Interesting day today.
We have a virtualised 5.1 environment mixed with Solaris 10 and Sunray thin clients. We have load balanced terminal servers and the vm running the load balancing software was non responsive as was the DC. In fact, 4 of our 10 hosts were non responsive. Nobody could log on so we set about trying to ascertain what the issue was. First and foremost was trying to get the hosts back in the datacenter. After much troubleshooting and some reboots we managed to get the hosts all back in and things up and running. Except we found a number of servers were greyed out and 'inaccessible'. Thankfully we had VMDK backups so they were restored and more troubleshooting took place.

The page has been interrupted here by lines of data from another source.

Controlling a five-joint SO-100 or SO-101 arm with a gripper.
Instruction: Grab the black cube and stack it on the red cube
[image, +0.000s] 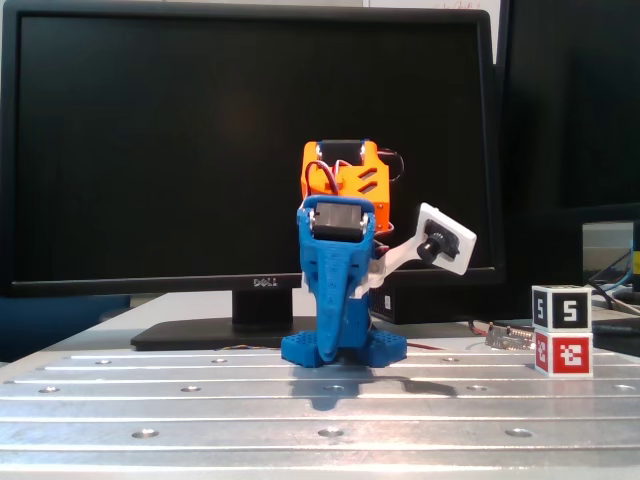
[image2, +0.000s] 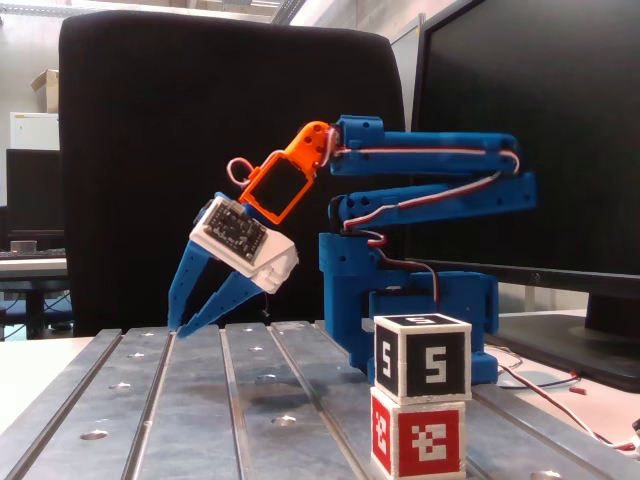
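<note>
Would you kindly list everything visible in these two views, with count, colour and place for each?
Black cube: one, black with white edges and a white 5, resting on top of the red cube, at the right in both fixed views.
Red cube: one, red with a white blocky symbol, on the metal table under the black cube.
Metal table: one, silver, grooved with holes, filling the foreground.
Monitor: one, black, screen dark, behind the arm.
Office chair: one, black backrest, behind the table.
Arm: one, blue with an orange wrist, folded low over its base.
Gripper: one, blue fingers slightly parted, empty, tips near the table, apart from the cubes.
</note>
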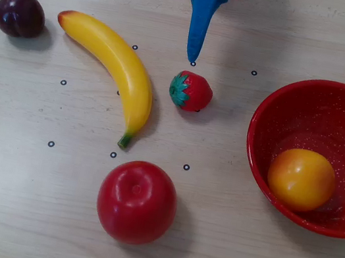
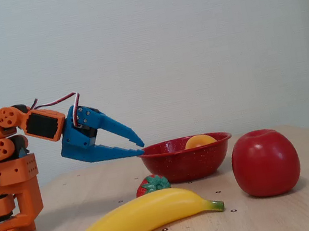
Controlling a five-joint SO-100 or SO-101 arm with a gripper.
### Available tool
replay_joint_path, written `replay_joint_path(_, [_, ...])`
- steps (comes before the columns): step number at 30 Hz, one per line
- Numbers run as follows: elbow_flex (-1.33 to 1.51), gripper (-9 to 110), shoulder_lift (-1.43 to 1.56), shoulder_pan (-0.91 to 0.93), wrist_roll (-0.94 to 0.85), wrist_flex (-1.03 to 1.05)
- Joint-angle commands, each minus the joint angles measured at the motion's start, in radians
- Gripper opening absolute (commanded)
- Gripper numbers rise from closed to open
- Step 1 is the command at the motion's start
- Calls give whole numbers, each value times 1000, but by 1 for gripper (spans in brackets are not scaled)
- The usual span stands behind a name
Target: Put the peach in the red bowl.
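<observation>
The yellow-orange peach [image 1: 302, 179] lies inside the red bowl [image 1: 270, 111] at the right of the overhead view. In the fixed view only the top of the peach [image 2: 199, 140] shows above the rim of the red bowl [image 2: 181, 166]. My blue gripper [image 2: 142, 148] hovers low over the table just left of the bowl's rim. Its jaws stand a little apart with nothing between them. From above, the gripper [image 1: 192, 58] reaches in from the top edge, its tip just behind the strawberry.
A strawberry [image 1: 191, 91] lies under the gripper tip. A banana [image 1: 118, 66] and a dark plum [image 1: 20, 14] lie to the left, and a big red apple [image 1: 137, 201] sits at the front. The orange arm base [image 2: 13, 194] stands at the fixed view's left.
</observation>
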Motion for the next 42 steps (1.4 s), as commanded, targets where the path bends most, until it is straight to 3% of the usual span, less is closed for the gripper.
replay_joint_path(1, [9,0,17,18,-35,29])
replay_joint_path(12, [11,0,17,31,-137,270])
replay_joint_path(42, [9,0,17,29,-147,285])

It would appear that the datastore containing the load balancer and the DC had gone offline at 03:30 and some time later re-presented itself as an empty disk. I rescanned the storage and HBA's and then tried to readd and this was the screen I was met with:
..and after checking the events I found this:
Our SAN is a Fujitsu DX90 and I have a ticket open with Fujitsu but am I right in assuming this is an issue with the RAID on the SAN? I'm pretty sure it's not FC related as we'd be seeing a wealth of other conenction issues. I've been following this KB about identifying disks and trying to access the volume via SSH: http://goo.gl/QHJV1 - but so far I've been unsuccessful in accessing the volume. Which leads me to believe that it is in fact a RAID issue.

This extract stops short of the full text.